**WHAT THE TASK REQUIRES:** Among the entries below, find the lines that hold the word "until" and report them.

**SUPPLIED MATERIAL:**
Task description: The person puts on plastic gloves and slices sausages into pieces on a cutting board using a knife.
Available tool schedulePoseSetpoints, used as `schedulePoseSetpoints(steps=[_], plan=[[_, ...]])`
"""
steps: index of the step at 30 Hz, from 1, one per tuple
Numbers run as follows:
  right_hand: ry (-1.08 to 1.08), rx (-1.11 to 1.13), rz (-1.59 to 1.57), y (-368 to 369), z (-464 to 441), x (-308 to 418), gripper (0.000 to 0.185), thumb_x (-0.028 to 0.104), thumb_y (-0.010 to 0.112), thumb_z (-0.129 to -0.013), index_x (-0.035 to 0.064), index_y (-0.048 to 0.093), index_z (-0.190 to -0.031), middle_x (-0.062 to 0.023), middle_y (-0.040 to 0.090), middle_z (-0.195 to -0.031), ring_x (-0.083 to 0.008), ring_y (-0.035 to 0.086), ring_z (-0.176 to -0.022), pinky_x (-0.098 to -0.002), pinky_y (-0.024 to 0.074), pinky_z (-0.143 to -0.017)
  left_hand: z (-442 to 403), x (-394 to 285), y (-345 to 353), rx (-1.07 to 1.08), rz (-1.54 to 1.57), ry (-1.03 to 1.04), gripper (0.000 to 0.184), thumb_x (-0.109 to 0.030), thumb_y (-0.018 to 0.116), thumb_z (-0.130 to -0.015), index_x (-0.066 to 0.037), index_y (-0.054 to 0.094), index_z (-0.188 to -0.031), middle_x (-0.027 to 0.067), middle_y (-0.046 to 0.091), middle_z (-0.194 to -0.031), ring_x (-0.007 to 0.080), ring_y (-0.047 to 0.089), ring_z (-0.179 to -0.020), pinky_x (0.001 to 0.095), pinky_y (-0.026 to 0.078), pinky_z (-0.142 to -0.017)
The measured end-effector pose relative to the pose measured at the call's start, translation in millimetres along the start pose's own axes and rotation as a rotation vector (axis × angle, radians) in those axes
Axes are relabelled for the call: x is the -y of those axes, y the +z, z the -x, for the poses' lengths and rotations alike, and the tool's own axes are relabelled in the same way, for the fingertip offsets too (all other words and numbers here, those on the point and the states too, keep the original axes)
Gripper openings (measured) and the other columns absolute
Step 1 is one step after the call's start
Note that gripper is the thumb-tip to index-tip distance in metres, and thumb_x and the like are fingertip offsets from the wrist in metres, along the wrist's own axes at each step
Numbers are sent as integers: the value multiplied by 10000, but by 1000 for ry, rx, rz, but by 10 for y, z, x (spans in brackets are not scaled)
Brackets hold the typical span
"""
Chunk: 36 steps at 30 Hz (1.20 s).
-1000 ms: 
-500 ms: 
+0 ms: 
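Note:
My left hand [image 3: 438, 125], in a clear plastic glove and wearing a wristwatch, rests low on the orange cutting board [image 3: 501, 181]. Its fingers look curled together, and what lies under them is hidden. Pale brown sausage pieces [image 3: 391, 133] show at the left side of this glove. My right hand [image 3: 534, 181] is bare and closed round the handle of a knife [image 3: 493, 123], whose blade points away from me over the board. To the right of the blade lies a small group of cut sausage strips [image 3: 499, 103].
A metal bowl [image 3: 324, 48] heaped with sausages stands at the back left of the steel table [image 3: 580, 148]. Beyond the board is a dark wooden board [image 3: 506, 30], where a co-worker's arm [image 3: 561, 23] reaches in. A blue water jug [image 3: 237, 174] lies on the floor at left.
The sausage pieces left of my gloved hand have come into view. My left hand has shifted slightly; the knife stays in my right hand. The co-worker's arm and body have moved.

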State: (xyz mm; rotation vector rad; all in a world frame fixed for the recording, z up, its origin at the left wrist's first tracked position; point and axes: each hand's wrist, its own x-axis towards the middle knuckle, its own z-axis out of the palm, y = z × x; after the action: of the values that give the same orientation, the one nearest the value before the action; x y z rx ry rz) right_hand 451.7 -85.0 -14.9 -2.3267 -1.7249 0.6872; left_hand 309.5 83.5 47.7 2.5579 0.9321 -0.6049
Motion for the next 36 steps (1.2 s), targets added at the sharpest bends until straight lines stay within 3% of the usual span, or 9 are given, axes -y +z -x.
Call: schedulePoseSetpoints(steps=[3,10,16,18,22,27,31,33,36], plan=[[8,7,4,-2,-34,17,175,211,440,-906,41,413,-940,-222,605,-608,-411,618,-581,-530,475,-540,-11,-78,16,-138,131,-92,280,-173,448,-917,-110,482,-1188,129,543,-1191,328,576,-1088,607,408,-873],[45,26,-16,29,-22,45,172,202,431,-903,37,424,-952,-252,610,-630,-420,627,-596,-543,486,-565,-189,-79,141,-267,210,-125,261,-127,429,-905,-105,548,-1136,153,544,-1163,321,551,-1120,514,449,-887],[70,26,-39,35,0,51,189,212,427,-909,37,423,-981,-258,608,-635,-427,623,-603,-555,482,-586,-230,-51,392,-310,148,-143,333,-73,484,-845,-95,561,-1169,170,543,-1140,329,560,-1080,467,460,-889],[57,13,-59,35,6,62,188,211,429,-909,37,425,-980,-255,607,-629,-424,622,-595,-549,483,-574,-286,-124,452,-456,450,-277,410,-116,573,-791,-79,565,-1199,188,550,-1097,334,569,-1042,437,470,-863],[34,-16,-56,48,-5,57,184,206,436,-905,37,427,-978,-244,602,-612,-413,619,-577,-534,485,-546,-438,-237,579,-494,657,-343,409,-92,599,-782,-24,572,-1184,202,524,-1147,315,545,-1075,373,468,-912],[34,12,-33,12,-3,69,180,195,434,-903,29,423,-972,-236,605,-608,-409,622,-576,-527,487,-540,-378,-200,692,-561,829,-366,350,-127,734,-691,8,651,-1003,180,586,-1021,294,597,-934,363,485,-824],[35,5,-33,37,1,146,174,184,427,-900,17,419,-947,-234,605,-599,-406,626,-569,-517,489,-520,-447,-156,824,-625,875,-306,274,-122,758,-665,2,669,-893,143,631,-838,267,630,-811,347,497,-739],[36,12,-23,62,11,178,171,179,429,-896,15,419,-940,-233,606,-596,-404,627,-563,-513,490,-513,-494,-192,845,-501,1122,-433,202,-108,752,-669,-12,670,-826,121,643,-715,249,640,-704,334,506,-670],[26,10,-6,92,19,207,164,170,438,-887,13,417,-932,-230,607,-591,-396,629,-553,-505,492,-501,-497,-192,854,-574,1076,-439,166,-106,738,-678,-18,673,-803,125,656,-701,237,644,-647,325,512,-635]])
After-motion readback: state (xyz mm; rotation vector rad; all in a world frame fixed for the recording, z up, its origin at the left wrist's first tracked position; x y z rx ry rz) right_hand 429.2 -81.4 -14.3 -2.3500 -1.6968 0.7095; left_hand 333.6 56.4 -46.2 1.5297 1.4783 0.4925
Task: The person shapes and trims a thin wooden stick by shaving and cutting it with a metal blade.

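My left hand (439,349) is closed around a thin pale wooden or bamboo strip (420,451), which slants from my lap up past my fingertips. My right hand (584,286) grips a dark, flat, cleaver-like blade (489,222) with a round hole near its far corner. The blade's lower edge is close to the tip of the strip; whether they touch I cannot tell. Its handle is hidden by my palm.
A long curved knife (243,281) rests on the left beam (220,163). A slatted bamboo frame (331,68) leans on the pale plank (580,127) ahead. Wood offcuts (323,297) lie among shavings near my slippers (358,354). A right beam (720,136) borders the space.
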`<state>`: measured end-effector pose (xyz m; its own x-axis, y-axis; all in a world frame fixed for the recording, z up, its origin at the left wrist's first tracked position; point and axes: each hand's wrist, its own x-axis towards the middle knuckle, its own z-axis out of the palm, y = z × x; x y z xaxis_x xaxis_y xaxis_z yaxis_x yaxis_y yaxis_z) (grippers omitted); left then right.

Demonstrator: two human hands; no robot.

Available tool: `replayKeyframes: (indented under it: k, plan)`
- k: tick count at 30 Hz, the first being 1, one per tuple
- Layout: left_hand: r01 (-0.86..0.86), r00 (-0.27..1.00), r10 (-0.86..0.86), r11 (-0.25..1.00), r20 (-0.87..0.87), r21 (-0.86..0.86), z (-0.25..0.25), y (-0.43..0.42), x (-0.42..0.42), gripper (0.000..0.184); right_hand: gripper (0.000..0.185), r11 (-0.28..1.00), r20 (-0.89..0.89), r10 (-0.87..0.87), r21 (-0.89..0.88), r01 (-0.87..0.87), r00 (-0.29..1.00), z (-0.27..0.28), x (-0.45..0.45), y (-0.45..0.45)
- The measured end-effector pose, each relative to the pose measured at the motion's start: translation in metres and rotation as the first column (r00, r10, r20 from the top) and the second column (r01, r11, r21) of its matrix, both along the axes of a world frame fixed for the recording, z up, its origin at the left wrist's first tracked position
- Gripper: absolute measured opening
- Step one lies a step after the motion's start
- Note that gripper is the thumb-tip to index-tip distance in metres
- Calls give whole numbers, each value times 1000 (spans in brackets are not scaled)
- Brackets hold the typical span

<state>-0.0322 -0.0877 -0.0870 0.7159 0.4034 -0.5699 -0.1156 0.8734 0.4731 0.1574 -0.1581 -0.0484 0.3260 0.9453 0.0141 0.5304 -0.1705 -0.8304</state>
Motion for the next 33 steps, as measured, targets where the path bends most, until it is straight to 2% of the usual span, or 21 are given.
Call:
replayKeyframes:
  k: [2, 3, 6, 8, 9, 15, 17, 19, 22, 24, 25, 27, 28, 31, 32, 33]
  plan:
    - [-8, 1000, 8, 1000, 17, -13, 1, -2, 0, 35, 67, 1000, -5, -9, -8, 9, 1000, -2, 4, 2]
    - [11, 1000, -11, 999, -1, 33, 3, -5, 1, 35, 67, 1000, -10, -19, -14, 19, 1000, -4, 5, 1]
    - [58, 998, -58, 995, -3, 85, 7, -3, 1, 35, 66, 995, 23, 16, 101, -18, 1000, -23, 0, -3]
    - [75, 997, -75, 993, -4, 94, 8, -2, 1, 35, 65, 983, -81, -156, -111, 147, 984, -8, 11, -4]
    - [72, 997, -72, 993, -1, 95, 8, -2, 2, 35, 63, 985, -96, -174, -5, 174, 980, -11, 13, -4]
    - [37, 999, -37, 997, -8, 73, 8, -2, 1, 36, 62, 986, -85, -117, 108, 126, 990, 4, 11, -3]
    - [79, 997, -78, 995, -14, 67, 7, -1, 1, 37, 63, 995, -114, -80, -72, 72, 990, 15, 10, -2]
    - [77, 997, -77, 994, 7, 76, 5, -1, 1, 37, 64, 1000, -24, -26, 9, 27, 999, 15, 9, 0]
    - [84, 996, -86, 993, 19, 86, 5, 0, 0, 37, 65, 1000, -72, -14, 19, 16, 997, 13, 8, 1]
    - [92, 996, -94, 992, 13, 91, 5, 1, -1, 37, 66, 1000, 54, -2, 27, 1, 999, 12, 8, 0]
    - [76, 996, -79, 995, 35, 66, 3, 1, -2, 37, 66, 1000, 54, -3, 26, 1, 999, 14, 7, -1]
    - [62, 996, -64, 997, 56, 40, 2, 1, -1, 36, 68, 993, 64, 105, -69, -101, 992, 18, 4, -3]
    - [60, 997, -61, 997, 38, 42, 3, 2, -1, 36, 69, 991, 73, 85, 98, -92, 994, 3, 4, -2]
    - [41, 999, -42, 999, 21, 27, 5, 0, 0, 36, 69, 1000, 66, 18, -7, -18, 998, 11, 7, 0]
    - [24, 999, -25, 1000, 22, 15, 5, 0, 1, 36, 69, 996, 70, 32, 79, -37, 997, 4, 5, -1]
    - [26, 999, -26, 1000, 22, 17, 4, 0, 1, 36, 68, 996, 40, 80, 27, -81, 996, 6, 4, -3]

**WRITTEN RESPONSE:**
Motion for the next 36 steps (1.2 s), targets added at the sharpest bends until straight lines stay within 3% of the usual span, or 9 are given, axes -y +z -x.
Motion for the next 33 steps, as measured, targets where the path bends most, until it is straight to 2% of the usual span, or 21 are given.

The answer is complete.